**Exercise prompt**. In your output, repeat each entry exactly and include no pictures.

Records drawn from a dataset:
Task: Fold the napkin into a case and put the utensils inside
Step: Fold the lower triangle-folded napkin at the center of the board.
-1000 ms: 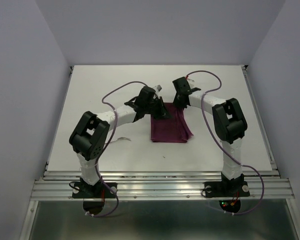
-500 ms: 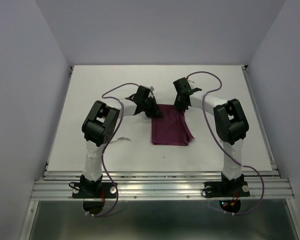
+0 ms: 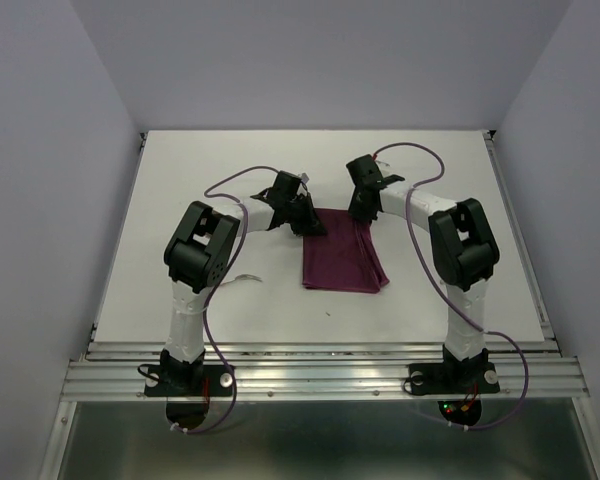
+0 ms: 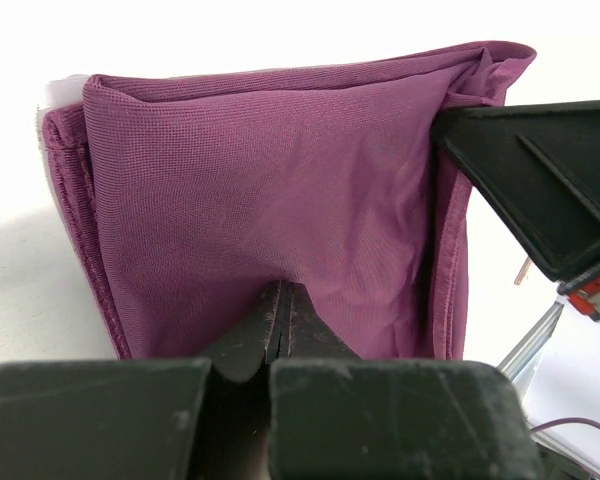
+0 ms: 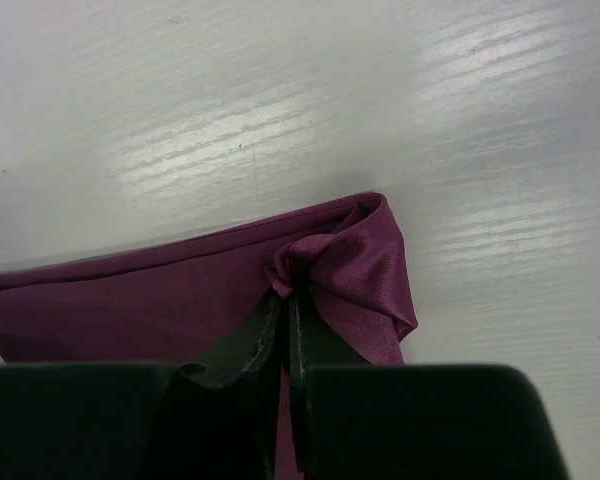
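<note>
The burgundy napkin (image 3: 342,262) lies on the white table as a folded rectangle with layered edges (image 4: 280,170); no separate case shape shows. My left gripper (image 3: 314,226) is at its far left edge, jaws shut (image 4: 280,292), with the cloth puckering toward the tips. My right gripper (image 3: 360,213) is at the far right corner, shut (image 5: 287,296) on a bunched fold of napkin (image 5: 355,265). Its black finger (image 4: 540,170) shows in the left wrist view. One slim pale utensil (image 3: 242,279) lies left of the napkin by the left arm.
Purple cables loop over the table behind both arms (image 3: 230,185) (image 3: 415,150). Grey walls close in the table on three sides. A metal rail (image 3: 320,375) with the arm bases runs along the near edge. A small dark speck (image 3: 327,316) lies in front of the napkin.
The left arm's elbow rose and swung in, and its gripper drew slightly left at the napkin's far edge. The napkin's near right corner spread slightly. The right arm barely moved.
</note>
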Available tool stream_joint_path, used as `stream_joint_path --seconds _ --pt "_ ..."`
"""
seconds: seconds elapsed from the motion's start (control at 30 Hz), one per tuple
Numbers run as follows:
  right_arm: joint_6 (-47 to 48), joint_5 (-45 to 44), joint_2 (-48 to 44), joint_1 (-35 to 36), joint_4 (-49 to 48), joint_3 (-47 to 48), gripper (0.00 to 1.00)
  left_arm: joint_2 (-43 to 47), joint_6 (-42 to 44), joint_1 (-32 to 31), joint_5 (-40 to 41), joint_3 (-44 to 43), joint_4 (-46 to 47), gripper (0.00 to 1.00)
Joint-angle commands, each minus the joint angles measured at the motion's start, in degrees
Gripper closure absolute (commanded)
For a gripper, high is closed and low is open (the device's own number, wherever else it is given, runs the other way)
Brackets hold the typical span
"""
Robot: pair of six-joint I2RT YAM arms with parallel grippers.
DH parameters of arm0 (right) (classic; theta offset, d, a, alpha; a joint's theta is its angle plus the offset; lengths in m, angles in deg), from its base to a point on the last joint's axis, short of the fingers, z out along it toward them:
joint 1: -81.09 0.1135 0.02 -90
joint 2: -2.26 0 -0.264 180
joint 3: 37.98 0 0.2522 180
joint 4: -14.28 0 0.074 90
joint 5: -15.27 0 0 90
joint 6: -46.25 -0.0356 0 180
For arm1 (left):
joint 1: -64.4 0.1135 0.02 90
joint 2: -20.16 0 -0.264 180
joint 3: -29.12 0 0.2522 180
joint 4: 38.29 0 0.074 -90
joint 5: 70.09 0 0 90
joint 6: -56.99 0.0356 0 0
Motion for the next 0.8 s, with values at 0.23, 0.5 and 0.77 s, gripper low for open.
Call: stream_joint_path --seconds 0.23,0.5,0.77 --pt "-0.69 0.24 -2.4 1.15 0.39 1.39 0.99 0.76 1.62 -0.35 1.74 1.52 -2.96 1.0" --pt "-1.13 0.07 0.59 2.74 1.1 4.37 0.99 0.67 1.44 -0.35 1.48 1.78 -2.7 1.0" --pt "-1.48 -1.08 2.35 3.35 1.89 5.7 0.99 0.93 1.44 -0.35 0.95 2.48 -2.26 1.0"
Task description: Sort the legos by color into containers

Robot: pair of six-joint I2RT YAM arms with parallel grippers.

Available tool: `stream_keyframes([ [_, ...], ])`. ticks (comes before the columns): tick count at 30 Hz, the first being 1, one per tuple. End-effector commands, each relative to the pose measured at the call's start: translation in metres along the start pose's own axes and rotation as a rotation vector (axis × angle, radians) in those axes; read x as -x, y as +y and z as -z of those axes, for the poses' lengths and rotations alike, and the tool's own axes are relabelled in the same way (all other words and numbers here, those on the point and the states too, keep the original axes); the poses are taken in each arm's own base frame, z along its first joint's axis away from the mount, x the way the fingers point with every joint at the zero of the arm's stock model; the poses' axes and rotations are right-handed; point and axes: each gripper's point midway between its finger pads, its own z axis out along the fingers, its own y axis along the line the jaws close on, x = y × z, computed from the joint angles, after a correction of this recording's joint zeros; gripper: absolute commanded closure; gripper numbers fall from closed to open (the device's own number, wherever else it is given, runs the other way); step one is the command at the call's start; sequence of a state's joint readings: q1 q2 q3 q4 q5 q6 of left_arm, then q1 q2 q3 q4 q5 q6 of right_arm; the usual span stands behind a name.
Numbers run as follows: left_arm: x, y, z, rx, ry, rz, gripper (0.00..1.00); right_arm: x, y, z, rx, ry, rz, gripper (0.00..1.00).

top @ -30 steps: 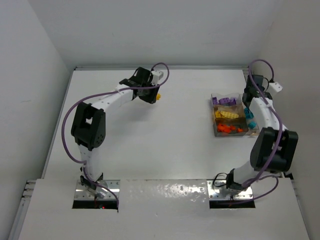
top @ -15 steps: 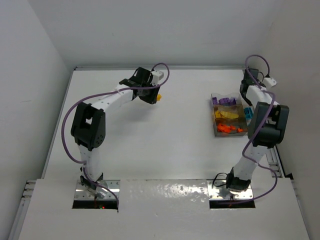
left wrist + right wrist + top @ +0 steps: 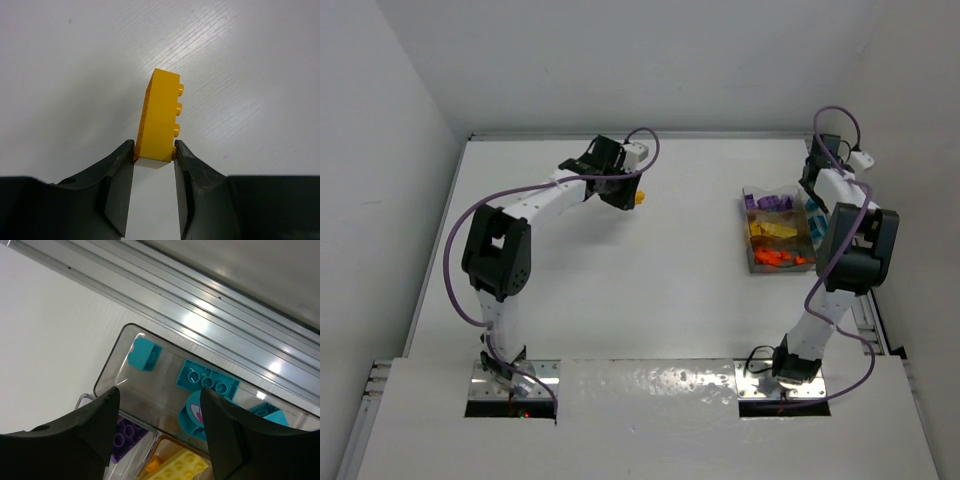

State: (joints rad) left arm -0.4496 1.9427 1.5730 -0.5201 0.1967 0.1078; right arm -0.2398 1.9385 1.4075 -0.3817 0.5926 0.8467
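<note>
The yellow lego (image 3: 160, 117) was clamped at its near end between the jaws of the left gripper (image 3: 154, 150), turned on edge so that its flat sides met the dark finger pads and its row of round studs pointed off to one side; this hold was judged to be for carrying it over the table (image 3: 690, 300), since it was seen at the far left of the surface, well apart from the container (image 3: 750, 265) at the far right. The brick was a glossy, hard-edged plastic block, and the table beneath it was matte white with a fine streaked grain. The right gripper (image 3: 159, 392) was held above the container's outermost compartment with its jaws apart and nothing between them. Through the clear, round-cornered walls, teal legos (image 3: 207, 381) were seen lying loose in that compartment, some with their hollow undersides up, while purple legos (image 3: 125, 437) and yellow legos (image 3: 182, 467) were kept in neighbouring cells and orange legos (image 3: 778, 258) in the nearest one. A ribbed, shiny metal rail (image 3: 200, 295) ran just beside the box. The sorting was judged nearly complete.
</note>
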Motion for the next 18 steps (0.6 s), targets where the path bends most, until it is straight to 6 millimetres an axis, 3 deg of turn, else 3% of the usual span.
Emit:
stream_keyframes([
  [1,0.019,-0.004,0.016,-0.02,-0.068,-0.016,1.0,0.023,0.008,0.015,0.058,-0.052,-0.029,0.35],
  [8,0.022,-0.011,0.016,-0.059,-0.079,-0.012,1.0,0.033,0.013,0.038,0.158,-0.069,-0.017,0.34],
  [15,0.028,-0.022,0.018,-0.105,-0.097,-0.014,1.0,0.021,-0.003,0.057,0.192,-0.059,-0.048,0.32],
  [16,0.027,-0.024,0.018,-0.114,-0.096,-0.015,1.0,0.01,-0.007,0.057,0.203,-0.039,-0.047,0.32],
  [18,0.025,-0.031,0.018,-0.142,-0.091,-0.023,1.0,0.014,-0.001,0.076,0.281,-0.056,-0.074,0.32],
])
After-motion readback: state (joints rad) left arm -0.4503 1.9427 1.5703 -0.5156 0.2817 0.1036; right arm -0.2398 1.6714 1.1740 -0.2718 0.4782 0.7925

**Task solution**.
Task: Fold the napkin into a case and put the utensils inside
Step: Fold the lower triangle-folded napkin at the center of the board.
-1000 ms: 
-500 ms: 
+0 ms: 
+0 ms: 
+0 ms: 
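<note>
The burgundy napkin (image 3: 342,262) lies on the white table as a folded rectangle with layered edges (image 4: 280,170); no separate case shape shows. My left gripper (image 3: 314,226) is at its far left edge, jaws shut (image 4: 280,292), with the cloth puckering toward the tips. My right gripper (image 3: 360,213) is at the far right corner, shut (image 5: 287,296) on a bunched fold of napkin (image 5: 355,265). Its black finger (image 4: 540,170) shows in the left wrist view. One slim pale utensil (image 3: 242,279) lies left of the napkin by the left arm.
Purple cables loop over the table behind both arms (image 3: 230,185) (image 3: 415,150). Grey walls close in the table on three sides. A metal rail (image 3: 320,375) with the arm bases runs along the near edge. A small dark speck (image 3: 327,316) lies in front of the napkin.
The left arm's elbow rose and swung in, and its gripper drew slightly left at the napkin's far edge. The napkin's near right corner spread slightly. The right arm barely moved.
</note>
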Available tool stream_joint_path, used as `stream_joint_path --seconds _ --pt "_ ..."`
"""
seconds: seconds elapsed from the motion's start (control at 30 Hz), one per tuple
Numbers run as follows:
  right_arm: joint_6 (-47 to 48), joint_5 (-45 to 44), joint_2 (-48 to 44), joint_1 (-35 to 36), joint_4 (-49 to 48), joint_3 (-47 to 48), gripper (0.00 to 1.00)
  left_arm: joint_2 (-43 to 47), joint_6 (-42 to 44), joint_1 (-32 to 31), joint_5 (-40 to 41), joint_3 (-44 to 43), joint_4 (-46 to 47), gripper (0.00 to 1.00)
Joint-angle commands, each minus the joint angles measured at the motion's start, in degrees
Gripper closure absolute (commanded)
For a gripper, high is closed and low is open (the device's own number, wherever else it is given, runs the other way)
Brackets hold the typical span
"""
Robot: pair of six-joint I2RT YAM arms with parallel grippers.
DH parameters of arm0 (right) (classic; theta offset, d, a, alpha; a joint's theta is its angle plus the offset; lengths in m, angles in deg), from its base to a point on the last joint's axis, short of the fingers, z out along it toward them:
joint 1: -81.09 0.1135 0.02 -90
joint 2: -2.26 0 -0.264 180
joint 3: 37.98 0 0.2522 180
joint 4: -14.28 0 0.074 90
joint 5: -15.27 0 0 90
joint 6: -46.25 -0.0356 0 180
For arm1 (left):
joint 1: -64.4 0.1135 0.02 90
joint 2: -20.16 0 -0.264 180
joint 3: -29.12 0 0.2522 180
joint 4: 38.29 0 0.074 -90
joint 5: 70.09 0 0 90
joint 6: -56.99 0.0356 0 0
Motion for the next 0.8 s, with values at 0.23, 0.5 and 0.77 s, gripper low for open.
Call: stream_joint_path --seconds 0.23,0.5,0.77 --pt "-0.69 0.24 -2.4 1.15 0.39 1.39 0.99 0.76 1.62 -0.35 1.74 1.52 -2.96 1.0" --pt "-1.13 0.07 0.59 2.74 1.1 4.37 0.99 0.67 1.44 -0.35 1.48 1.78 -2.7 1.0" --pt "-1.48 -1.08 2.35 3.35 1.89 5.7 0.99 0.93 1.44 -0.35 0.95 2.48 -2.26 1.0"
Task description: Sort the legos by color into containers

Robot: pair of six-joint I2RT YAM arms with parallel grippers.

Available tool: `stream_keyframes([ [_, ...], ])`. ticks (comes before the columns): tick count at 30 Hz, the first being 1, one per tuple. End-effector commands, each relative to the pose measured at the call's start: translation in metres along the start pose's own axes and rotation as a rotation vector (axis × angle, radians) in those axes; read x as -x, y as +y and z as -z of those axes, for the poses' lengths and rotations alike, and the tool's own axes are relabelled in the same way (all other words and numbers here, those on the point and the states too, keep the original axes); the poses are taken in each arm's own base frame, z along its first joint's axis away from the mount, x the way the fingers point with every joint at the zero of the arm's stock model; the poses' axes and rotations are right-handed; point and axes: each gripper's point midway between its finger pads, its own z axis out along the fingers, its own y axis along the line the jaws close on, x = y × z, computed from the joint angles, after a correction of this recording's joint zeros; gripper: absolute commanded closure; gripper numbers fall from closed to open (the device's own number, wherever else it is given, runs the other way); step one is the command at the call's start; sequence of a state's joint readings: q1 q2 q3 q4 q5 q6 of left_arm, then q1 q2 q3 q4 q5 q6 of right_arm; the usual span stands behind a name.
Numbers run as follows: left_arm: x, y, z, rx, ry, rz, gripper (0.00..1.00); right_arm: x, y, z, rx, ry, rz, gripper (0.00..1.00).

top @ -30 steps: 
top @ -15 steps: 
left wrist + right wrist + top @ +0 steps: 

State: (joints rad) left arm -0.4496 1.9427 1.5730 -0.5201 0.1967 0.1078; right arm -0.2398 1.9385 1.4075 -0.3817 0.5926 0.8467
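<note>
The yellow lego (image 3: 160, 117) was clamped at its near end between the jaws of the left gripper (image 3: 154, 150), turned on edge so that its flat sides met the dark finger pads and its row of round studs pointed off to one side; this hold was judged to be for carrying it over the table (image 3: 690, 300), since it was seen at the far left of the surface, well apart from the container (image 3: 750, 265) at the far right. The brick was a glossy, hard-edged plastic block, and the table beneath it was matte white with a fine streaked grain. The right gripper (image 3: 159, 392) was held above the container's outermost compartment with its jaws apart and nothing between them. Through the clear, round-cornered walls, teal legos (image 3: 207, 381) were seen lying loose in that compartment, some with their hollow undersides up, while purple legos (image 3: 125, 437) and yellow legos (image 3: 182, 467) were kept in neighbouring cells and orange legos (image 3: 778, 258) in the nearest one. A ribbed, shiny metal rail (image 3: 200, 295) ran just beside the box. The sorting was judged nearly complete.
</note>
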Motion for the next 18 steps (0.6 s), targets where the path bends most, until it is straight to 6 millimetres an axis, 3 deg of turn, else 3% of the usual span.
Emit:
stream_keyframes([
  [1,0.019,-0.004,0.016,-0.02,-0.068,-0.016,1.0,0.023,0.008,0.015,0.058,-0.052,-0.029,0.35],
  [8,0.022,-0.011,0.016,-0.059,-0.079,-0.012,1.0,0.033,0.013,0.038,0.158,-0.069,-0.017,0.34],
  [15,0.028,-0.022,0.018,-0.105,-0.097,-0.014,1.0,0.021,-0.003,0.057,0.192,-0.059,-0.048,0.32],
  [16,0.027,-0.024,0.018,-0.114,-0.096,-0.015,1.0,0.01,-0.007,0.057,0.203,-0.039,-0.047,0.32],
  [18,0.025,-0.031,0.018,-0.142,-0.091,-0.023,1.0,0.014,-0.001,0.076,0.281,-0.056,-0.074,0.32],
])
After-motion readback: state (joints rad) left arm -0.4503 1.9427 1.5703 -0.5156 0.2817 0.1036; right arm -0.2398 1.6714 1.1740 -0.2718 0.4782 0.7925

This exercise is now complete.